Selbstverständlich will ein Hund ausreichend und sinnvoll beschäftigt und auch erzogen werden. All das kostet Zeit und setzt auch entsprechende Kenntnisse zum natürlichen Verhalten des Hundes voraus.

Kinder können diese Aufgabe, wenn überhaupt, nur zu einem geringen Teil und nur unter Anleitung der Eltern übernehmen. Die Kinder im Umgang mit Tieren anzuleiten ist nicht immer einfach.

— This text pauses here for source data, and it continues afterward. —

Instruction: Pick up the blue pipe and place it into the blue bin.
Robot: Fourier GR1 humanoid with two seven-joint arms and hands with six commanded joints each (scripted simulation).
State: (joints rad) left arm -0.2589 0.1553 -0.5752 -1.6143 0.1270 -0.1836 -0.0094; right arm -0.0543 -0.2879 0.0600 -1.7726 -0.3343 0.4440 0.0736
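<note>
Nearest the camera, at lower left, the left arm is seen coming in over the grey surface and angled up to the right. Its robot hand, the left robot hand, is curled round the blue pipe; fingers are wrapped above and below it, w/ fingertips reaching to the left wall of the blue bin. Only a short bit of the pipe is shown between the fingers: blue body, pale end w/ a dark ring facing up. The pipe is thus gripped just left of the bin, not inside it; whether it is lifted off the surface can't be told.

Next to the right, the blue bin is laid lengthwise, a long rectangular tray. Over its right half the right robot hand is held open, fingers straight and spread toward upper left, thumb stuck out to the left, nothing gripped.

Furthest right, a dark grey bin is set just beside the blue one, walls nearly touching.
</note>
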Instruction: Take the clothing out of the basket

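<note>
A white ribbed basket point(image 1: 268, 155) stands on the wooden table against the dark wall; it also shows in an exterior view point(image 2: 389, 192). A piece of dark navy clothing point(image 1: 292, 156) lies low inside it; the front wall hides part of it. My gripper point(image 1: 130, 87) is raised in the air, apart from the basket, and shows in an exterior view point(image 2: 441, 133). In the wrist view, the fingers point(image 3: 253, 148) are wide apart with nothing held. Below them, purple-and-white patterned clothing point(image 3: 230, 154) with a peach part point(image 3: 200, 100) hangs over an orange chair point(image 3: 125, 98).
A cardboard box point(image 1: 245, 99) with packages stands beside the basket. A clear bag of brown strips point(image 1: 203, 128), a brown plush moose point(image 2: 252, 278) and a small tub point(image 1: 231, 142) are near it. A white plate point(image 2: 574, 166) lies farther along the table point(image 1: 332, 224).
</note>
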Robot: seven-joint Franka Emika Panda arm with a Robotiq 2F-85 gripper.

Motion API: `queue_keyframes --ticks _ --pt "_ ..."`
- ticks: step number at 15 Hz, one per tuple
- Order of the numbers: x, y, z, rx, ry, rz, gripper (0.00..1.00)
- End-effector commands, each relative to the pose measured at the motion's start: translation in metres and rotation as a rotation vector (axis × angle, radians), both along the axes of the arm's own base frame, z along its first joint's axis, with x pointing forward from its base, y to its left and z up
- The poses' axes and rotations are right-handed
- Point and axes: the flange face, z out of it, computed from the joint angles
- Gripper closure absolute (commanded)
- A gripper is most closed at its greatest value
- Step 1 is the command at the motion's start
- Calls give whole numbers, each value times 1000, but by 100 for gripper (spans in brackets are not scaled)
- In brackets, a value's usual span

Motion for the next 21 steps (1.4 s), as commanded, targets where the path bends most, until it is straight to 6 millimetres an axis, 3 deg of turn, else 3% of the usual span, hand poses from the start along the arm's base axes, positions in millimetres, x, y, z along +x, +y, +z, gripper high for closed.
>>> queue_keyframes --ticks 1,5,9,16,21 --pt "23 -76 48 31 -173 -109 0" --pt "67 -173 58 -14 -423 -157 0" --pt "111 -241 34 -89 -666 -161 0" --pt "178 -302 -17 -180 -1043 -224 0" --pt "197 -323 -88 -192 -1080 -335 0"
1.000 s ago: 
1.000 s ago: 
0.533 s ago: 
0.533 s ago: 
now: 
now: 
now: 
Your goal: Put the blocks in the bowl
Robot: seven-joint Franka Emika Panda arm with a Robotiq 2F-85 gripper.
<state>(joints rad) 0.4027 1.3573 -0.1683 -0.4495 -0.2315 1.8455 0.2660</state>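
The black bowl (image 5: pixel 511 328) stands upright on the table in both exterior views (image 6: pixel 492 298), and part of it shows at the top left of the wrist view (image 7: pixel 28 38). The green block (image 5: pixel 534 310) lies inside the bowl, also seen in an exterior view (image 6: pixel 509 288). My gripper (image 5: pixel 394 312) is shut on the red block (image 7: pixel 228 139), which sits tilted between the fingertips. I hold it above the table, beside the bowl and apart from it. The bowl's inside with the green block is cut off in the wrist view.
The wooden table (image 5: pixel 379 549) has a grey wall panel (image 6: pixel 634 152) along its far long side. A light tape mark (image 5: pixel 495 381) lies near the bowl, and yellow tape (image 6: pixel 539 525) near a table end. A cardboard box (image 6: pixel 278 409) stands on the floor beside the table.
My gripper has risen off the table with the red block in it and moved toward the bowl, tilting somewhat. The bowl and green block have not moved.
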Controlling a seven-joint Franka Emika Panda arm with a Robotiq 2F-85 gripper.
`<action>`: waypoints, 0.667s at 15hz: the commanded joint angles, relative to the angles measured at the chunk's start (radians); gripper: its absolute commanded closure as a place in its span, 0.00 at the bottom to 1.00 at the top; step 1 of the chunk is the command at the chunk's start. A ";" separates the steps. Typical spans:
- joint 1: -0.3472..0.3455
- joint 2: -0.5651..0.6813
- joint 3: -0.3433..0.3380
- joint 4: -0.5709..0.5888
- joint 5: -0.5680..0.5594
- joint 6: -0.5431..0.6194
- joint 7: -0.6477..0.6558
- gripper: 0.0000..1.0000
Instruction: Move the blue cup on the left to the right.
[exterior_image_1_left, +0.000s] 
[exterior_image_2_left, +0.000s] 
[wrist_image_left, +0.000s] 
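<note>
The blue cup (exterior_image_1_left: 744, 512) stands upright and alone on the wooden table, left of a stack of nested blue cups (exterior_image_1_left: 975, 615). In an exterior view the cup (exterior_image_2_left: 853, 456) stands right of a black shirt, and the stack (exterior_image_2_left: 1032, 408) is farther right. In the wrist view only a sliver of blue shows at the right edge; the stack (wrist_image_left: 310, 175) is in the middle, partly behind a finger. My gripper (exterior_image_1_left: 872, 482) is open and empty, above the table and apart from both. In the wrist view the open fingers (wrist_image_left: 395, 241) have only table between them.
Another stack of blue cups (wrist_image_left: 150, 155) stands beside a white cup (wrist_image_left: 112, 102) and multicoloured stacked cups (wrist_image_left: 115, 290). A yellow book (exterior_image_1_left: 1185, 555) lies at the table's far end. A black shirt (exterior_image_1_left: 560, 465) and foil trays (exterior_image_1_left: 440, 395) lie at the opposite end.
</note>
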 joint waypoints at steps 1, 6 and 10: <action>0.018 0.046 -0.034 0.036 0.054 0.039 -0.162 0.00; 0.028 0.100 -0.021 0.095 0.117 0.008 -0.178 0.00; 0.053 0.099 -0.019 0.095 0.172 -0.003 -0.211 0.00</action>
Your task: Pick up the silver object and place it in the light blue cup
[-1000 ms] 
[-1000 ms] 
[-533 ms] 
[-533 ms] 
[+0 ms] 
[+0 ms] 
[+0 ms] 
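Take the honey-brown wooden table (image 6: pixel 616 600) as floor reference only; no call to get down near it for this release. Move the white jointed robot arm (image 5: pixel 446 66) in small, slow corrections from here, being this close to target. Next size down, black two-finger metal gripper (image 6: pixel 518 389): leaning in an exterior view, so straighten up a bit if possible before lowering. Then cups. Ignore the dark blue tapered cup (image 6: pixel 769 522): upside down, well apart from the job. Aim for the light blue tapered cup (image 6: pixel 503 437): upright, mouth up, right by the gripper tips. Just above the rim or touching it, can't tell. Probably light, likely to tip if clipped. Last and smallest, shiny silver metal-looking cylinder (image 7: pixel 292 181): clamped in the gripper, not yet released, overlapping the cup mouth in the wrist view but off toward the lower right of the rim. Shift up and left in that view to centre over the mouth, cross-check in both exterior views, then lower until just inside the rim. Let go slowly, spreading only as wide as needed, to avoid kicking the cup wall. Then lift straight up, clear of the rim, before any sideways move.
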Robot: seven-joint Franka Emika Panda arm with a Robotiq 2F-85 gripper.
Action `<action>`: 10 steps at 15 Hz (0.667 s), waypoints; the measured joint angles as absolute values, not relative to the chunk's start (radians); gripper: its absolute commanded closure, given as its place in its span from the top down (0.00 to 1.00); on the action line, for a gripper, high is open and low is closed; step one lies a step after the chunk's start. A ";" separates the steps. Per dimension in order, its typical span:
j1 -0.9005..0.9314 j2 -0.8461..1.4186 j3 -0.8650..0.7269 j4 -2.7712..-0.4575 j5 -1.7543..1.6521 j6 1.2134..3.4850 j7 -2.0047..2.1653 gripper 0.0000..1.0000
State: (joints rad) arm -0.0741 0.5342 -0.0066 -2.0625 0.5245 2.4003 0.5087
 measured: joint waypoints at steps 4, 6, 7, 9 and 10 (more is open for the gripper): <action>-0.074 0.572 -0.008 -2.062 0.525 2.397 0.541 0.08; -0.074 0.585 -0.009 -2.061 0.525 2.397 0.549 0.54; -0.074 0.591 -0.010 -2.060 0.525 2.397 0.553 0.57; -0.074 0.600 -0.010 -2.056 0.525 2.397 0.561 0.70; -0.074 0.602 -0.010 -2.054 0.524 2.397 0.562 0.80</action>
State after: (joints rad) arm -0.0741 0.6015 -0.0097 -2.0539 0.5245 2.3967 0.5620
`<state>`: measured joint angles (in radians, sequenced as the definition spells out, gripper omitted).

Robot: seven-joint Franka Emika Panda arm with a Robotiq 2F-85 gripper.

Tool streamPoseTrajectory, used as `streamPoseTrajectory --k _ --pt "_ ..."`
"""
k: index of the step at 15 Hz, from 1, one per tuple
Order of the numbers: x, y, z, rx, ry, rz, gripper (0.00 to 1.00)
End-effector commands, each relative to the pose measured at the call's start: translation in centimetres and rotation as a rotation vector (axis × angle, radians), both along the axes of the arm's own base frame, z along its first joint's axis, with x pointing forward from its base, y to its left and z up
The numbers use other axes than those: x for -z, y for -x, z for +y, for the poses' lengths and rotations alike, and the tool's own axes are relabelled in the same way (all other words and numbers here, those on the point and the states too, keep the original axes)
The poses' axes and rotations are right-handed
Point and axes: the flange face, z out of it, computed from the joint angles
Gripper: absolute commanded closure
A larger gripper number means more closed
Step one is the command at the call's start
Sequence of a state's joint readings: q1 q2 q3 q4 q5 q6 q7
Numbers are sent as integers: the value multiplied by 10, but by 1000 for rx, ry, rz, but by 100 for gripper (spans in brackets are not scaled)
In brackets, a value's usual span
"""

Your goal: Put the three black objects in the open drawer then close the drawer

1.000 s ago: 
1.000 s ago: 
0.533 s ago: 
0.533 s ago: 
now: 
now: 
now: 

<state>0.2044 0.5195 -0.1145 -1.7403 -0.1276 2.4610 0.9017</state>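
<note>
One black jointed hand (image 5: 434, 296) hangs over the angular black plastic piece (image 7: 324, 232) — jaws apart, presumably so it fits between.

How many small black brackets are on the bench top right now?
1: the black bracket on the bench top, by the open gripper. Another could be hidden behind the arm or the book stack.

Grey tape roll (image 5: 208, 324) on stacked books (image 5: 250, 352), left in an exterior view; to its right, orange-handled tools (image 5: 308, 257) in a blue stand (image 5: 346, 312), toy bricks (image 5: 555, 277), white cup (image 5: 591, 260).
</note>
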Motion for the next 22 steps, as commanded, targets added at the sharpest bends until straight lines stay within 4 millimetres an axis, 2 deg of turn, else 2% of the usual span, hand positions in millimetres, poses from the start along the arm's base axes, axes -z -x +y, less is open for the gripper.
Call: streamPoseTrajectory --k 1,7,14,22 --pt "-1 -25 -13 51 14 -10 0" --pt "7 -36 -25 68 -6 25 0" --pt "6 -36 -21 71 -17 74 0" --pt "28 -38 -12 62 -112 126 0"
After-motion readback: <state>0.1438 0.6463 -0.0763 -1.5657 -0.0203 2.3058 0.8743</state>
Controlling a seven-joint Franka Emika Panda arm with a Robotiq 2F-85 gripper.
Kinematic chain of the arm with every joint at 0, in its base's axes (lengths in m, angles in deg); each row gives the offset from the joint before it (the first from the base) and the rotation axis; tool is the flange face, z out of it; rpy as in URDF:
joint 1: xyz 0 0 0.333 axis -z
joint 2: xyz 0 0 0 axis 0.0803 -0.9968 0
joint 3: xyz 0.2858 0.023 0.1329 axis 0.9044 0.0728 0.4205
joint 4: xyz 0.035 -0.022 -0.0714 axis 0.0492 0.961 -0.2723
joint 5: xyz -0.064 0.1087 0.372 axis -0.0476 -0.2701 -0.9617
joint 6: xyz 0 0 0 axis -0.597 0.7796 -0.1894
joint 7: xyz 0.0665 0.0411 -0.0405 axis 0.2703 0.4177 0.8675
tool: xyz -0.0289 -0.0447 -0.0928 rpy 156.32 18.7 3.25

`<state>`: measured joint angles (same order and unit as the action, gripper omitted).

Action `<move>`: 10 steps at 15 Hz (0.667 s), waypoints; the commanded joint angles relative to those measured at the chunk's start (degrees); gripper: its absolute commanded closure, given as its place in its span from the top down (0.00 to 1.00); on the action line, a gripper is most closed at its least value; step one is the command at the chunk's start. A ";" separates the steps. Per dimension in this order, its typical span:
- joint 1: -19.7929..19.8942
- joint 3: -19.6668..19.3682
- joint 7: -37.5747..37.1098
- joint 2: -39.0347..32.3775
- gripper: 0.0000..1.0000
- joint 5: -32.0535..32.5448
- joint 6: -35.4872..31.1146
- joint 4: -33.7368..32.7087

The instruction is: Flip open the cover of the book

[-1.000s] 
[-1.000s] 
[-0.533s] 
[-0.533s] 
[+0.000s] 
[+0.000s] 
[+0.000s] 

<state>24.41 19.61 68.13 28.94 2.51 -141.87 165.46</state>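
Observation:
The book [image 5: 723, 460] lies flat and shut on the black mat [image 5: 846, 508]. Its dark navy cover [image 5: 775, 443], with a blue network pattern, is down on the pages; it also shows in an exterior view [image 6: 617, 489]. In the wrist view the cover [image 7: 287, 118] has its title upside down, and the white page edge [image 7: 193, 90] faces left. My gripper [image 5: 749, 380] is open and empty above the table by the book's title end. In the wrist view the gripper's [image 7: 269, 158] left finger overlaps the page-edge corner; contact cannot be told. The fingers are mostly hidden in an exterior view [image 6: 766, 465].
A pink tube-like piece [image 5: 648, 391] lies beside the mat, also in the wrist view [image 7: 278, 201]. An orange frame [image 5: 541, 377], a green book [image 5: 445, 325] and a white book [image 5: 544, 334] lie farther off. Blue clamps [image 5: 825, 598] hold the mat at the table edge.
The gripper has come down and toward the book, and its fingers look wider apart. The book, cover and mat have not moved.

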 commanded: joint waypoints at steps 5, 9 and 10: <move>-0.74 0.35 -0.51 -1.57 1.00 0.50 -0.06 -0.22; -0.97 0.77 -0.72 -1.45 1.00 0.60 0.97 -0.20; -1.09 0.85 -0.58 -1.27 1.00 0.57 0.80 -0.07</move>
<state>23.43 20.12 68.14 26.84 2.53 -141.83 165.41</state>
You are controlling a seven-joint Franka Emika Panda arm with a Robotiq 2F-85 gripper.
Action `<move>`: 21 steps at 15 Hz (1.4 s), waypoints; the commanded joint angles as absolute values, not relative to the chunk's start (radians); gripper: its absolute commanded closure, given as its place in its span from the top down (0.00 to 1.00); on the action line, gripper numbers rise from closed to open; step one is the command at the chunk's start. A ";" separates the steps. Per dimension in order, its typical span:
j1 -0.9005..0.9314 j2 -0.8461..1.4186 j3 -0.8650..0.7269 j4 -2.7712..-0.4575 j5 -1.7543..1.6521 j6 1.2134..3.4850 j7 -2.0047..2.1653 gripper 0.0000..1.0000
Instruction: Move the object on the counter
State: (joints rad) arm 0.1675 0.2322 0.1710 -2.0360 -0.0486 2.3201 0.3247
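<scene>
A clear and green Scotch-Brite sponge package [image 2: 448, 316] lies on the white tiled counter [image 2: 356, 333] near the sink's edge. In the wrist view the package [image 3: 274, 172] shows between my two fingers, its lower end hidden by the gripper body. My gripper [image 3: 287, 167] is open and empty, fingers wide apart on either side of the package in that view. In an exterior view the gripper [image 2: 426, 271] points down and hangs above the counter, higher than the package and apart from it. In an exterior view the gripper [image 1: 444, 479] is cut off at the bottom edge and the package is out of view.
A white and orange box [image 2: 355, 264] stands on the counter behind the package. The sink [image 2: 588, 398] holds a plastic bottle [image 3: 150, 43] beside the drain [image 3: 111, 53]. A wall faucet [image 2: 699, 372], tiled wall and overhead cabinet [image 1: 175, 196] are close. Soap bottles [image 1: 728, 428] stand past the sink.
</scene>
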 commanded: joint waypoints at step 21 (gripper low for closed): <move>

Die meisten Kind-Hund-Probleme resultieren aus der mangelnden Kenntnis der Besitzer im Bereich des Ausdrucks- und Sozialverhaltens von Hunden.

 

Kind und Hund sollten grundsätzlich nur unter Aufsicht von Erwachsenen zusammen sein, damit dieser jederzeit eingreifen kann, wenn es zu kritischen Situationen kommt.  Dabei ist es egal, wie freundliche sich der Hund bisher Kindern gegenüber gezeigt hat. Es kann immer der Moment kommen, wo er einfach genug hat. Auch Tiere haben ihre schlechten Tage. 


Auf Negativbeispiele, die im Web gepostet werden, werden mehrheitlich mit Jö, Süss usw. Kommentare abgegeben. Haarsträubend! Wer die Mimik und Körpersprache des Hundes lesen kann, weiss, dass es gleich knallt wenn der Hund nicht aus der Situation heraus kommt.
Die meisten Beissunfälle passieren in der Famile - warum wohl?

 

So haben sich das die meisten Eltern nicht vorgestellt.

 

Fallbeispiel

Der Hund, 2 Jahre alte Golden Retriver-Hündin, "mag keine Kinder". Obwohl aus guter Zucht (was auch immer darunter zu verstehen ist) und mit Kindern aufgewachsen, wich sie von Anfang an den 8- und 10-jährigen Kindern der Familie aus. Wenn die Kinder sich näherten, fing sie häufig an zu drohen und zog sich dann auf ihren Lieblingsplatz zurück. Sie hatte auch schon mal ein Kind geschnappt als die Eltern sie festhielten, damit sie gestreichelt werden konnte. Dies tat man weil der Hundeausbildner gesagt hatte, dass der Hund sich streicheln lassen müsse. Der Hund verhalte sich den Kindern gegenüber dominant, das könne man nicht durchgehen lassen.

 

Seit dieser Episode - der Hund war für sein Schnappen durch Nackenschütteln bestraft worden - ist das Verhältnis zwischen Hund und Kindern besonders gespannt. 

 

Die Kinder verhalten sich während meines Besuches überaus vernünftig. Sie sind traurig, dass der Hund sie nicht gerne hat, scheinen den Hund jedoch durchaus so zu akzeptieren wie er ist.  Anders sieht es bei den Eltern aus. Sie sind überaus enttäuscht von ihrem Hund. Schliesslich sollte der Hund ein Spielkamerad für ihre Kinder werden. Deshalb hatte man sich genau diese Rasse ausgesucht. Auch die Züchter hatten alle gesagt ihre Hunde seien kinderfreundlich. Man habe schliesslich alles versucht, und nun so eine Enttäuschung!

 

Ausserdem bliebe die ganze Arbeit an der Mutter hängen, da die Kinder nicht mit dem Hund spazieren gehen und ihn bürsten können. Wir erinnern uns, die Kinder sind 8 und 10 Jahre jung.

 

Auf die Frage, ob es sonst noch ein Problem gebe kommt ein klares Nein.

 

Erwachsenen gegenüber verhält sich der Hund freundlich, ist gehorsam und leicht zu führen. Er hat bereits diverse Prüfungen bestanden, oft sogar als Beste. Die Besitzer sind dennoch  nicht imstande, die zahllreichen Charaktereigenschaften ihres Hundes zu würdigen, da er ja seinen eigentlichen Daseinszweck nicht erfüllt. Er ist kein Kumpel für die Kinder. 

 

Das Problem ist in diesem Fall die Erwartungshaltung der Besitzer. Die (menschlichen) Wunschvorstellungen standen bei der Anschaffung des Hundes im Vordergrund. Zu oft stellt sich der zukünftige Hundebesitzer nicht die Frage, ob seine Ansprüche und Erwartungen an den Hund tatsächlich realistisch sind, oder ob er die Ansprüche und Bedürfnisse des Hundes erfüllen kann. Hunde sind Individuen und nicht jeder Hund muss Kinder lieben.